I mean it wasn’t exactly an all time great Christmas, and it might yet be our last, but the slow drift of the week was a comfort, the hideous world receding behind a warm blur of TV and drink. On new year’s day I went out for a walk. The light was thin, a gray blanket of cloud covered the sodden earth. No one was about, scarcely even birds. 2024 is here and everything’s just going to get worse. The new year does not herald a new you. You’re the same disappointing, self defeating idiot you always were. Bloody Head‘s bad vibe dirge punk makes a perfect soundtrack.
The album’s beautiful cover contrasts a vivid natural world with grimy industrial decay in cut-up imagery recalling Gee Vaucher’s art for Crass. In a further anarcho-punk echo there’s a band made fanzine included. The first song, ‘There Is No Authority But Yourself… And Everyone Else’ undercuts the utopianism of Crass’s slogan with the grinding overwhelm of the everyday. But doesn’t entirely reject it. On the back a blown out photocopy of teenage skinheads doing glue gives a good sense of the low rent chemical sting of their sound.

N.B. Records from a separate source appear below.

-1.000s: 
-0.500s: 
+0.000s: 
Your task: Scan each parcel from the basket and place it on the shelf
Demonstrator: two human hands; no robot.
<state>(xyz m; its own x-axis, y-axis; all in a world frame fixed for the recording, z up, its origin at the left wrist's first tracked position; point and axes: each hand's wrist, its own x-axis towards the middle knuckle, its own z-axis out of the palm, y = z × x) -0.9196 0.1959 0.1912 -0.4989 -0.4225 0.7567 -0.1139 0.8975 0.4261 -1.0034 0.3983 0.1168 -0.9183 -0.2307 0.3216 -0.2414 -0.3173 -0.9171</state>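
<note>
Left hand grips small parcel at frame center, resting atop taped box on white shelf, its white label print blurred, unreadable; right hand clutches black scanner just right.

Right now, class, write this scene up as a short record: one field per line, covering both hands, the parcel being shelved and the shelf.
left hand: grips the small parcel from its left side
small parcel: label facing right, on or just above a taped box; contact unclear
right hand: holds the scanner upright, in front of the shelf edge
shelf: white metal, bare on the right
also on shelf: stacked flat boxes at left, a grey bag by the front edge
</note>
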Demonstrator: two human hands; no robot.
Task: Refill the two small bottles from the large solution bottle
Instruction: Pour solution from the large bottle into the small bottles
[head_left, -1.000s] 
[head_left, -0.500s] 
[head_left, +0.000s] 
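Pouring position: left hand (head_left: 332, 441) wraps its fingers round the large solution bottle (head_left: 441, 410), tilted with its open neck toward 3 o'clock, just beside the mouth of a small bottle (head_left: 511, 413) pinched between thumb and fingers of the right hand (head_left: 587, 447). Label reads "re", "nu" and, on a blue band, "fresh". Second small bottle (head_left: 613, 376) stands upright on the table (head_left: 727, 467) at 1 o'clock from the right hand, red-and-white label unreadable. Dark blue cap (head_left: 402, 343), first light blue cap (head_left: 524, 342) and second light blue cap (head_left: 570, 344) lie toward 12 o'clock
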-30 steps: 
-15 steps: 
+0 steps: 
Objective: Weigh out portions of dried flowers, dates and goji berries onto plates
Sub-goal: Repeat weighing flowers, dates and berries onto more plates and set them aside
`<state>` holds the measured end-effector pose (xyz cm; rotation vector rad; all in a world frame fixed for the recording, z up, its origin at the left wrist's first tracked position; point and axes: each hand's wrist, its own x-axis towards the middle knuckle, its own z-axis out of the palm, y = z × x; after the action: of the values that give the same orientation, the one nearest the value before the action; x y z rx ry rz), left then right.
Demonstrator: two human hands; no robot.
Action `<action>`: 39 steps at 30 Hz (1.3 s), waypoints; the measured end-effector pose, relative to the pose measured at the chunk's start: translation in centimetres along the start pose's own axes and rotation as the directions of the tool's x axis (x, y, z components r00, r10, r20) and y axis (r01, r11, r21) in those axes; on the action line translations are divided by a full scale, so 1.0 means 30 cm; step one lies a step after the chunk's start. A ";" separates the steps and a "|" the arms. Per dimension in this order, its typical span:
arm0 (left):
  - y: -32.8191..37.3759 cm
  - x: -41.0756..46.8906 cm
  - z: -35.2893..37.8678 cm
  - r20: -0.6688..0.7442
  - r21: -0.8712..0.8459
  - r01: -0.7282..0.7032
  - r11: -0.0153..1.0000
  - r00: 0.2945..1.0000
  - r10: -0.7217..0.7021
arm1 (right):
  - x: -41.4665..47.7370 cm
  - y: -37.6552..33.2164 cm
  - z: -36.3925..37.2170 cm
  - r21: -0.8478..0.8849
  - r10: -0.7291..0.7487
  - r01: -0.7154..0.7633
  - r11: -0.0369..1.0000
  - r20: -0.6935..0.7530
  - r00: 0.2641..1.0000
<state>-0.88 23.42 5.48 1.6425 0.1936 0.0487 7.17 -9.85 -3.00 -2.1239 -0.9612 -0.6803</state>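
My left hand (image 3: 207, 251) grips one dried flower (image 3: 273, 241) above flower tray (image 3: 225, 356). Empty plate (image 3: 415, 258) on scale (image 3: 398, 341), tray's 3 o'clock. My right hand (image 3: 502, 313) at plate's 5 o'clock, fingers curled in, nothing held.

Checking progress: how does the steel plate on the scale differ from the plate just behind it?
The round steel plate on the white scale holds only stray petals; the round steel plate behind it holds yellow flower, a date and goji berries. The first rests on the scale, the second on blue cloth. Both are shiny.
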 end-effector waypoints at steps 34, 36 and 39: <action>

Lethal punk rock ripper ‘Sid + Gary’ is a terse celebration of getting mashed up on acid and pills. Or transcendence through sensory derangement, my dears. Bloody Head may be more Arthur, than Penny, Rimbaud. Probably equal parts psych and punk in their filthy noise soup too. While everything here is deliciously overloaded and discordant and all that other good stuff, it isn’t that abject one note hate grind thing, there’s light and shade, sometimes even colours in the gloom. On ‘The Crooked Hinge’ they widen out and down tune to a doom crawl. The excellent ‘Occult Bother’ gets a fantastic elastic groove going as Dave Bevan pours scorn from a bucket. Dragging itself along with a broken leg ‘She Comes In 7’s’ brings us the splendid exclamation “Hare Krishna on a bike.”
While the dim view they take of the world can appear bleak or negative, it isn’t hopeless or depressing. Instead, it writhes with stubborn life, a primal determination to survive and thrive in spite of it all. At the record’s centre is ‘Unfold Yr Own Myth’ from which the title ‘Perpetual Eden’ comes. Running from a virtually pastoral opening section through a prettier drone rock incantation on iconoclasm and self realisation. “Let the temple collapse and the old symbols shatter, unfold your own myth, use your life like a dagger.” New year, same old shit, burn it down. Told you it was a January record.